In verità io penso ad altro disadattamento, quello che mi affligge personalmente del resto, che si voglia chiamarlo diversamente o più eufemisticamente. Diciamo per brevità che penso a quel tipo di disadattamento o inadattabilità o controadattamento che è appunto l’atteggiamento ribelle, insofferente della norma, dello statu quo. In maniera strutturale. E che proprio in questo senso può anche essere compreso come una sorta di malattia, di deformazione. Questa irresistibile coazione a differenziarsi, a immaginare la vita altrove e mai qui, insomma.

Ecco, la mia attività, i miei libri, il mio “impegno” non sono forse orientati a stimolare quella parte che in ognuno di noi si smarca dalla norma e ci conduce a divenire contro? E in ciò peraltro a diventare inevitabilmente disadattati, infelici, irrequieti, arrabbiati e talora persino disperati, come spesso mi sento io ultimamente (checché si dica e sia stato detto sulla vitalità della ribellione)?

Diceva, come è noto, Thoreau, c’è chi vive “vite di quieta disperazione”. Ahi, davvero? Disperazione? Io vedo persone intorno a me che si accomodano alle regole del gioco e vivono vite tutt’altro che disperate, non so quanto quiete ma certamente convenienti e anche remuneranti dacché si mostrano compiacenti. Chi acconsente allo statu quo è molto più probabile che si danni meno e che addirittura ottenga molto. Le parabole di coloro che hanno saputo rinunciare ai loro spigoli per essere meglio accolti, in ogni campo del vivere sociale, ci raccontano questo. Vivi e lascia vivere. Accetta il codice dominante e otterrai infinite prebende.

Sempre questo codice ha regolato le vite verso la soddisfazione. Può anche darsi che passino poi alla storia gli altri, i sofferenti, gli incompresi, gli inattuali. Ma guardiamoli, osserviamo quanta disperazione, quanto sacrificio, quanta amarezza gli sono costati in vita!
Io amo Nietzsche, amo Van Gogh, amo Artaud, ma la loro divergenza, la loro insofferenza, la loro impossibilità ad adattarsi non gli sono costati terribilmente cari? Certo, hanno lasciato opere incomparabili (per noi disadattati) ma per loro?

Giustamente si potrà dire che non potevano essere diversamente. Che la loro biografia incarna una vocazione, una necessità, un carattere appunto, se non una biologia, alla quale non potevano sfuggire. E sia. Ma ci è dato il lusso di non essere consapevoli della deriva che il propagare simili esempi porta con sé?

Non lo so più. Sono domande futili, perché appunto non si può che essere quello che si è. Ma in fin dei conti ciascuno di noi è davvero ciò che è o è piuttosto quel qualcosa che in lui si dibatte per affermare la sua sporgenza proprio oltre quella norma che lo annegherebbe sì nell’anonimato ma forse gli garantirebbe la quiete e qualche soddisfazione?

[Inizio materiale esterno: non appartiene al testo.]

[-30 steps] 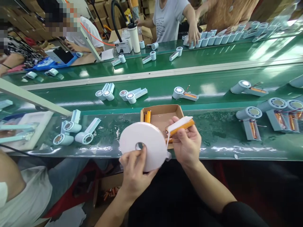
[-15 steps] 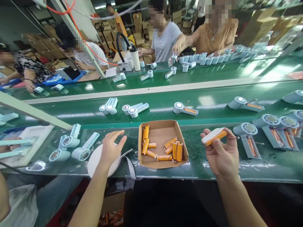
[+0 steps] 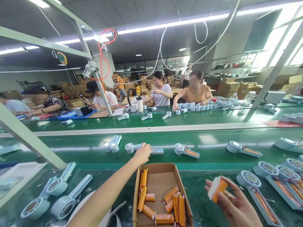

Essere qui e ora. Un dilemma, dal momento che non lo sappiamo mai dove siamo veramente. Io sono davvero un ribelle o è l’unica maschera che so indossare? Se fosse così, e dunque potessi pensare che chi seguirà le mie idee sarà anche lui uno con una sola maschera, sarebbe consolante. Non sarà mio demerito. Gli sarebbe comunque accaduto, prima o poi. Una lezione vale un’altra per chi è vocato alla deviazione e all’infelicità.

Ok, sì, tutto questo sa di sproloquio e di autoflagellazione. Ma di questi tempi va così. Oppure è sempre andato così. Il dubbio è che un infelice (io) cerchi di contagiare anche chi non lo è con la sua infelicità e la sua impossibilità a essere felice.

Ma forse, per ribadire il concetto sopra espresso, sarà comunque un destinato all’infelicità, ad allearsi con lui. Sempre che adattamento e felicità, come dicono gli psicologi, siano una sorta di endiade come ahimé appare sempre più chiaramente anche a un irriducibile ribelle infelice (ma forse sarebbe giusto invertire e dire infelice e ribelle) come me.

Consola sapere (si apprezzi l’ironìa) che son ben pochi quelli che ascoltano i miei pensieri. Io stesso uno dei pochi che ha ascoltato i pensieri di altri ribelli infelici. Pubblico scarso, danno limitato.